Further studies were conducted using sugar cane bagasse which had been treated with dilute acid to remove hemicellulose (Figure 4) (42). Pretreatment was essential for saccharification and fermentation. However, this material was much less digestible than Sigmacell 50 and required approximately twice as much cellulase enzyme to achieve high yields. Partial saccharification of acid-treated bagasse (pH 4.8 and 48°C) for 12 h with enzymes alone (without biocatalysts) improved mixing and fermentability with a modest benefit to yield. In many cases, SSF with acid treated bagasse stopped after less than 50% of the cellulose had been digested. A brief heat treatment (followed by re-inoculation) was found to rejuvenate the saccharification process. Although the basis for this effect is not understood, it is possible that brief heating to around 60°C allows cellulases which are bound at nonproductive sites to be released. Subsequent binding to at new sites may allow saccharification to resume.

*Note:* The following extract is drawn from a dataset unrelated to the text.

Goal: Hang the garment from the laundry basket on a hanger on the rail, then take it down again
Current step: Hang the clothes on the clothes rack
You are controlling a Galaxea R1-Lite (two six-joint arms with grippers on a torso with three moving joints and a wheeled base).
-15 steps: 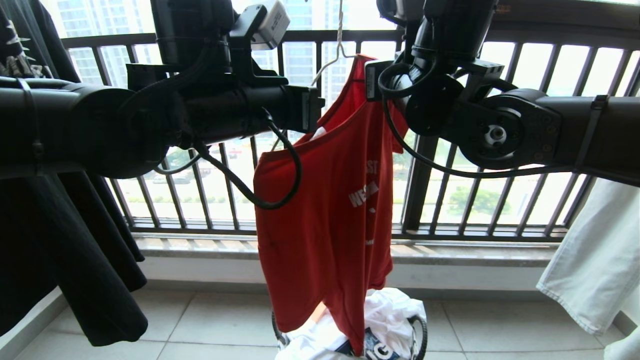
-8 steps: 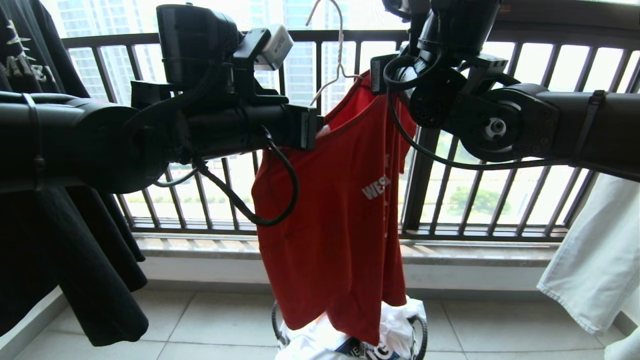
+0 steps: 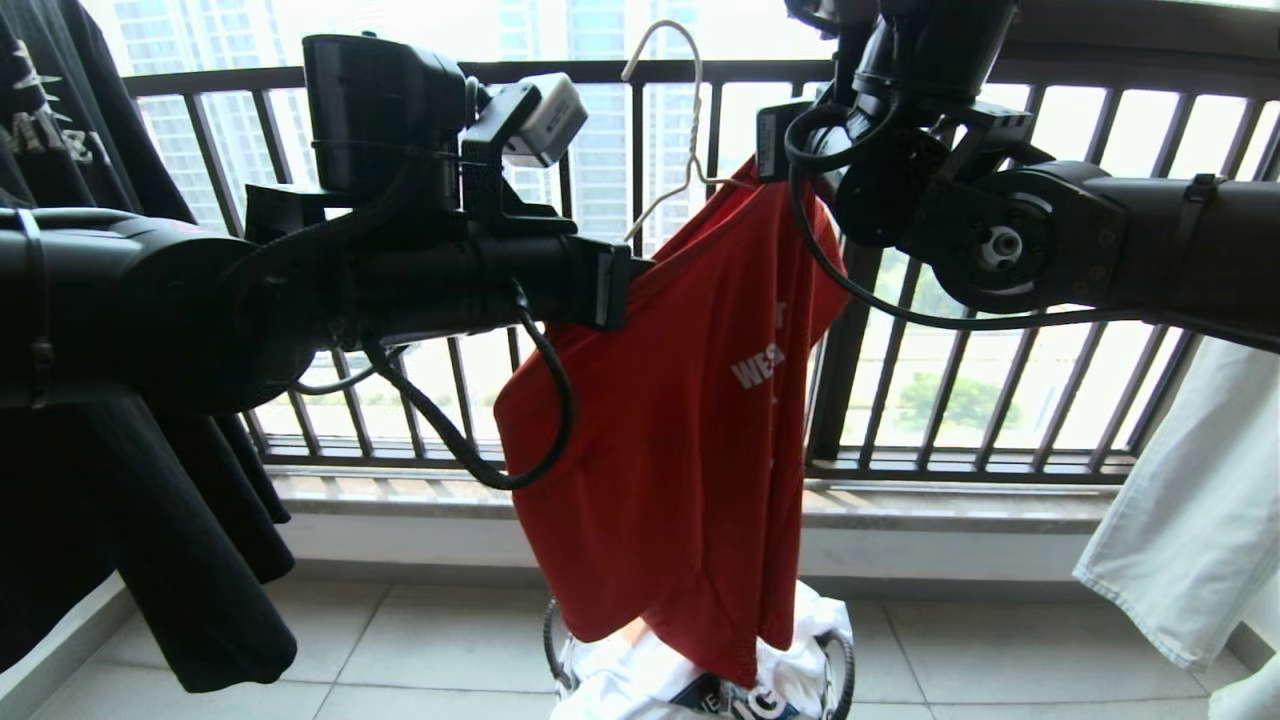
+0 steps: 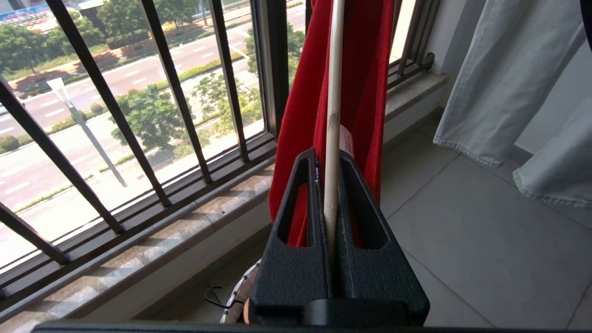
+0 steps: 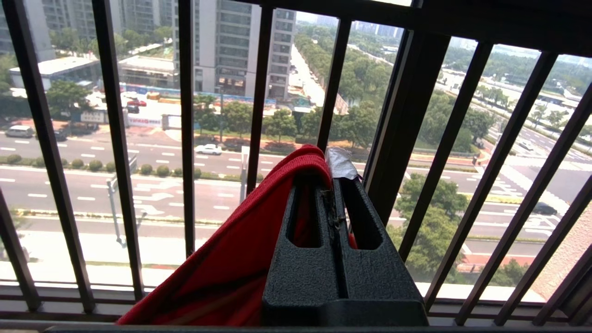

Some of our most successful studies have been conducted with mixed office waste paper (38). This substrate is highly digestible with commercial cellulase (Figure 4). Enzyme loadings of around 8.3 FPU/g cellulose approach saturation with Spezyme CP. Over 40 g ethanol/L was produced after 96 h. As with bagasse, partial saccharification prior to inoculation improved mixing but was of little benefit to ethanol yield. Dilute acid pretreatment of mixed waste office paper solubilized approximately 10% of the dry weight and improved mixing in SSF experiments. However, this pretreatment does not appear essential. Yields of around 80% of the theoretical maximum were achieved in batch fermentations with 1000 FPU/L and 100 g MWOP/L (approximately 530 L ethanol/metric ton of mixed office waste paper) (Table III).

The re-utilization of cellulase enzymes in consecutive SSF processes with MWOP allowed a dramatic reduction in the requirement for fungal cellulase (Figure 5). Fungal endoglucanase and cellobiohydrolase have specific cellulose-binding domains which facilitate recycling (38). Cellulosic residue at the end of fermentation contains bound cellulase. By adding this residue to subsequent fermentations, both product yield and enzyme effectiveness were improved. With three consecutive recycles, 40 g ethanol was produced after each 80-h fermentation with 83% of theoretical yield using an average of only 570 FPU/L of fermentation broth. For this substrate, the estimated cost of cellulase enzyme produced on site is $0,085 per liter of ethanol, $0.32 per gallon of ethanol. Approximately 539 liters of ethanol per metric ton are projected using this approach (Figure 6).

Figure 6 shows a comparison of results from SSF fermentations with K. oxytoca P2 and yeasts. Further detail is provided in Table III. Two important parameters are highlighted in this comparison, ethanol production per 1000 FPU commercial cellulase and ethanol yield per metric ton of feedstock. Both represent major cost factors for a commercial process. This comparison illustrates the benefit of utilizing

K. oxytoca P2 containing a cellobiose uptake system for batch fermentations for recycling. SSF processes with P2 allow the maintenance of high ethanol yields with a fraction of the cellulase enzyme needed with yeast as a biocatalysts. However, the cost of fungal cellulase remains substantial and further efforts should be made to reduce the levels of these enzymes needed in bioconversion.